#### Task prompt:
The data below should be duplicated in full, unchanged.

※

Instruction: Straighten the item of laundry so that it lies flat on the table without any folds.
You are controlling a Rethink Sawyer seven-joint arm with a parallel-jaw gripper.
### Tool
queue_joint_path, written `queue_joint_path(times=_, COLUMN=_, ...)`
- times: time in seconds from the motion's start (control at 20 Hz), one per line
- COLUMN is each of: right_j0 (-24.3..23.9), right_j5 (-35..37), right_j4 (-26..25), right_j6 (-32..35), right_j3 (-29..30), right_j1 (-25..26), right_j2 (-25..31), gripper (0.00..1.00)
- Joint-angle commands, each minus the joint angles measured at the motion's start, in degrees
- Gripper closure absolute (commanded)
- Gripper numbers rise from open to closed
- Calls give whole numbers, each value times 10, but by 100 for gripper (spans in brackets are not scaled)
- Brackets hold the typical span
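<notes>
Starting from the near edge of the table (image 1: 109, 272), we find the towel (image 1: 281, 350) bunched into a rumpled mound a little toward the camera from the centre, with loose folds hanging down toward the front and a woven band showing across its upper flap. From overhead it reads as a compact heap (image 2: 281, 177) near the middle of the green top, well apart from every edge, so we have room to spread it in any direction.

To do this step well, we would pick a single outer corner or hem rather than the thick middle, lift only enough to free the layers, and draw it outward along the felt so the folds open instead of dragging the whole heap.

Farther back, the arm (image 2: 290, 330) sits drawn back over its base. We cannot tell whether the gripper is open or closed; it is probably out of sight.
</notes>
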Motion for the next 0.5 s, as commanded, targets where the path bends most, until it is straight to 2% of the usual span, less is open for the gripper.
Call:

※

#### Task response:
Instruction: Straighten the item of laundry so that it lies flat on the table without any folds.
You are controlling a Rethink Sawyer seven-joint arm with a parallel-jaw gripper.
### Tool
queue_joint_path, written `queue_joint_path(times=_, COLUMN=_, ...)`
- times: time in seconds from the motion's start (control at 20 Hz), one per line
- COLUMN is each of: right_j0 (-24.3..23.9), right_j5 (-35..37), right_j4 (-26..25), right_j6 (-32..35), right_j3 (-29..30), right_j1 (-25..26), right_j2 (-25..31), gripper (0.00..1.00)
- Joint-angle commands, each minus the joint angles measured at the motion's start, in degrees
- Gripper closure absolute (commanded)
- Gripper numbers rise from open to closed
- Calls give whole numbers, each value times 10, but by 100 for gripper (spans in brackets are not scaled)
- Brackets hold the typical span
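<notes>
Starting from the near edge of the table (image 1: 109, 272), we find the towel (image 1: 281, 350) bunched into a rumpled mound a little toward the camera from the centre, with loose folds hanging down toward the front and a woven band showing across its upper flap. From overhead it reads as a compact heap (image 2: 281, 177) near the middle of the green top, well apart from every edge, so we have room to spread it in any direction.

To do this step well, we would pick a single outer corner or hem rather than the thick middle, lift only enough to free the layers, and draw it outward along the felt so the folds open instead of dragging the whole heap.

Farther back, the arm (image 2: 290, 330) sits drawn back over its base. We cannot tell whether the gripper is open or closed; it is probably out of sight.
</notes>
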Motion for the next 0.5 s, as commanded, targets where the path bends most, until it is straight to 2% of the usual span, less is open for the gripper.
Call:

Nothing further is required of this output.